Task: Produce as output only the lines below starting at the line with "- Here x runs" and continuing through the line with "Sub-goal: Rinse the", each one exactly as written.

Dataset section:
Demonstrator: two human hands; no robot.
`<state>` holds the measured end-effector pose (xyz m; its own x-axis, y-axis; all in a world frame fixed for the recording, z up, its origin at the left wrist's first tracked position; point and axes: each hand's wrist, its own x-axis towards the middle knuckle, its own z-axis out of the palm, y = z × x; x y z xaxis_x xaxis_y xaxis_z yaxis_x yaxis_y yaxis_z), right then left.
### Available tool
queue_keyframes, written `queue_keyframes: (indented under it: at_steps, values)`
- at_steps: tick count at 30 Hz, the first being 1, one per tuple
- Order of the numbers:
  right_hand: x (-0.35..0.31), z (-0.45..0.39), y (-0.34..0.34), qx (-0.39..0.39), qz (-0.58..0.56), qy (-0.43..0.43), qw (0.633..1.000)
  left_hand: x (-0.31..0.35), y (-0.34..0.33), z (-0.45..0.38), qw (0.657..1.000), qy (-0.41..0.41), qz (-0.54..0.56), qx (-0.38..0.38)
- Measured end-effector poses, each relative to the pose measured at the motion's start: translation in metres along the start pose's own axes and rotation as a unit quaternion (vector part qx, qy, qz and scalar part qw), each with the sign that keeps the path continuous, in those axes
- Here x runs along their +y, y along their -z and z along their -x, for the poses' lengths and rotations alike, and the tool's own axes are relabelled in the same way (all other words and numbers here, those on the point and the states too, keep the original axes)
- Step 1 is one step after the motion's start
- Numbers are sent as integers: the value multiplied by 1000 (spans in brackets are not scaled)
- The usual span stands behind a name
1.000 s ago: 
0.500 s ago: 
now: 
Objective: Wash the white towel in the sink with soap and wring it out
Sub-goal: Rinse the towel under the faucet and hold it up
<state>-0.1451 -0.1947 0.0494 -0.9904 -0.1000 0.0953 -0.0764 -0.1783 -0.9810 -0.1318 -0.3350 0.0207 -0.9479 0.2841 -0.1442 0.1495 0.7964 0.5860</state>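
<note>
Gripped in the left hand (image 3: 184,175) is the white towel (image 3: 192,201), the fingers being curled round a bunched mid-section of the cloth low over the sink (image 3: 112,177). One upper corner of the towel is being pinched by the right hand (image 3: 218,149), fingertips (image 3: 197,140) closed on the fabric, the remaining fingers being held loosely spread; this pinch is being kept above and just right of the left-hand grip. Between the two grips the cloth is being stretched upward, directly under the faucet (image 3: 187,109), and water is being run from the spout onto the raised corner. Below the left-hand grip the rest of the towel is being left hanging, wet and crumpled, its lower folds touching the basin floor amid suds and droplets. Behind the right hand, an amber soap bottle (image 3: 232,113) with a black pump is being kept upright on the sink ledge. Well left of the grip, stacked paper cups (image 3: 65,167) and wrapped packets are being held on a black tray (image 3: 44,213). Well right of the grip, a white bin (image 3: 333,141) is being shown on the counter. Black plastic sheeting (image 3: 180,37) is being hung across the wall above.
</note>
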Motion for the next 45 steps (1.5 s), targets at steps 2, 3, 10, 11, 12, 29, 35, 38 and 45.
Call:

Output of the exercise:
- Here x runs along their +y, y along their -z and z along their -x, for the poses' lengths and rotations alike, and the tool's own axes are relabelled in the same way (all other words and numbers here, those on the point and the states too, keep the original axes)
- Step 1 is one step after the motion's start
- Numbers are sent as integers: the value multiplied by 1000 (spans in brackets are not scaled)
- The usual span stands behind a name
1.000 s ago: 
0.500 s ago: 
now: 
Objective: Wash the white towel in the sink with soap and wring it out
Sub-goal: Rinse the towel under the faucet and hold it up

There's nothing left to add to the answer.